Poof! The apocalypse happens, and humanity disappears. It’s a staple of science fiction and every doomsday prepper’s dread. If Earth’s abandoned places are any indication, nature would soon overtake our architectural triumphs and winding networks of roads. So if the planet’s surface reverts to a natural Eden, what human fingerprints might become buried in layers of rock for future geologists to uncover?
The usual suspects include widespread species extinctions, nuclear fallout, acidified oceans and drastic climate change. But human growth and innovation have also led people to make changes to our surroundings that are less well known—and sometimes a little bizarre. Here are six of the more intriguing ways humans are altering the planet:
Deep Holes and Shorter Mountains
Plenty of species spend their time digging. Trace evidence of subterranean burrowing even shows up in the fossil records of marine environments. But humans may have all other excavators beat. A study published in July in the journal Anthropocene argues that holes might be humanity’s most lasting impact on the planet.
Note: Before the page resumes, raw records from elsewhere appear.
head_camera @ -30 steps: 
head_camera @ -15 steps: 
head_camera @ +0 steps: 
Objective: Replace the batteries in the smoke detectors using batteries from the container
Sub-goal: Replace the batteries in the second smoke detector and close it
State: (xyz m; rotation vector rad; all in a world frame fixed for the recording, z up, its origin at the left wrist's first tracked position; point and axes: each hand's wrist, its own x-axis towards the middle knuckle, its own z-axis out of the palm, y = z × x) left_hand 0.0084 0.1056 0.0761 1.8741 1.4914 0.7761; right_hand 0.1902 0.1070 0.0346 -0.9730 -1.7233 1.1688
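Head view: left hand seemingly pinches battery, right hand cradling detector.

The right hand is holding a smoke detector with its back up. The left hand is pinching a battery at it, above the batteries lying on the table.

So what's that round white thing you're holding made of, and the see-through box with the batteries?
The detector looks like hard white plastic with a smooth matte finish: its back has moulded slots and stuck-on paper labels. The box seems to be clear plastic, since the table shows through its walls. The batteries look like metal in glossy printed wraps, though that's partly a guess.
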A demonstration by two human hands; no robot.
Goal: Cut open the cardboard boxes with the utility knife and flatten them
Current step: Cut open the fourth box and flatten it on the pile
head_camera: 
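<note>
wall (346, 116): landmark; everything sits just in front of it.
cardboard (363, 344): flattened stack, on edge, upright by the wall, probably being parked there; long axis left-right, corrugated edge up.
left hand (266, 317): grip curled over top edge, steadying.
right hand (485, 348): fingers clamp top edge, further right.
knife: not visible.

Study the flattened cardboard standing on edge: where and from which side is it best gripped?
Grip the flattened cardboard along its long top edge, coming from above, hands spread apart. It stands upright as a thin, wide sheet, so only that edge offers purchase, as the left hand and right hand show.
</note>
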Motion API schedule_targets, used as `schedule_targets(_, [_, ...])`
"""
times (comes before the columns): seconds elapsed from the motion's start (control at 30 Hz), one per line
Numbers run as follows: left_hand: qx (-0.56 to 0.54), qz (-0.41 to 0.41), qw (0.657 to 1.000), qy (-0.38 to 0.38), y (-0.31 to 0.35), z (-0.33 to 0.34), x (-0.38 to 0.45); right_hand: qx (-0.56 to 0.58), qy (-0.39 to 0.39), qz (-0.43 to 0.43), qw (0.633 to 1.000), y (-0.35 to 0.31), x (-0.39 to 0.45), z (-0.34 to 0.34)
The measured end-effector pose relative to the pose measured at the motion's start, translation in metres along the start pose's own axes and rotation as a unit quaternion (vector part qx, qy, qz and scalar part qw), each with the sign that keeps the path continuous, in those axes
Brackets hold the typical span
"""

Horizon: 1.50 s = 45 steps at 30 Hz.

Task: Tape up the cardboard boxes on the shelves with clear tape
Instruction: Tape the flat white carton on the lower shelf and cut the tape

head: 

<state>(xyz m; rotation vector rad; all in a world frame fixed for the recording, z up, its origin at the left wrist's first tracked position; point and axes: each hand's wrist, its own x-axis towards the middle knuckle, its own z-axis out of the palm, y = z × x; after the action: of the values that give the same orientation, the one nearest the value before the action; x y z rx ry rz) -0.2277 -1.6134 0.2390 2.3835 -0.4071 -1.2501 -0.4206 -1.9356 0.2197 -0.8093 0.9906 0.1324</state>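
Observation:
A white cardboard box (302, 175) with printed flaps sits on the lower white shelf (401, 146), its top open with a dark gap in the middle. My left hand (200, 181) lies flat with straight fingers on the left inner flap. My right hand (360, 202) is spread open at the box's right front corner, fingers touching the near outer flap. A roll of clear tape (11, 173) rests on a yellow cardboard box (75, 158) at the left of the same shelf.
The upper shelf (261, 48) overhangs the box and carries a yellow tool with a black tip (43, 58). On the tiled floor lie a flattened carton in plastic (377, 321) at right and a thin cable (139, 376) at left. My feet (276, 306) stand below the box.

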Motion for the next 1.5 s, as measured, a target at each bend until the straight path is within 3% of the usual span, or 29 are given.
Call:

While most mining projects only extend a few hundred feet into the earth, some mines for coal, precious metals and other minerals really take the plunge. Gold mines in South Africa, for instance, can reach depths of 2.5 miles. Boreholes made by oil and natural gas drilling average several thousand feet. Waste storage and underground nuclear testing will also leave an imprint on Earth’s subterranean environment. Underground transportation and sanitation infrastructure lies at shallower depths but is out of reach of erosion, so may have a modest chance of being preserved.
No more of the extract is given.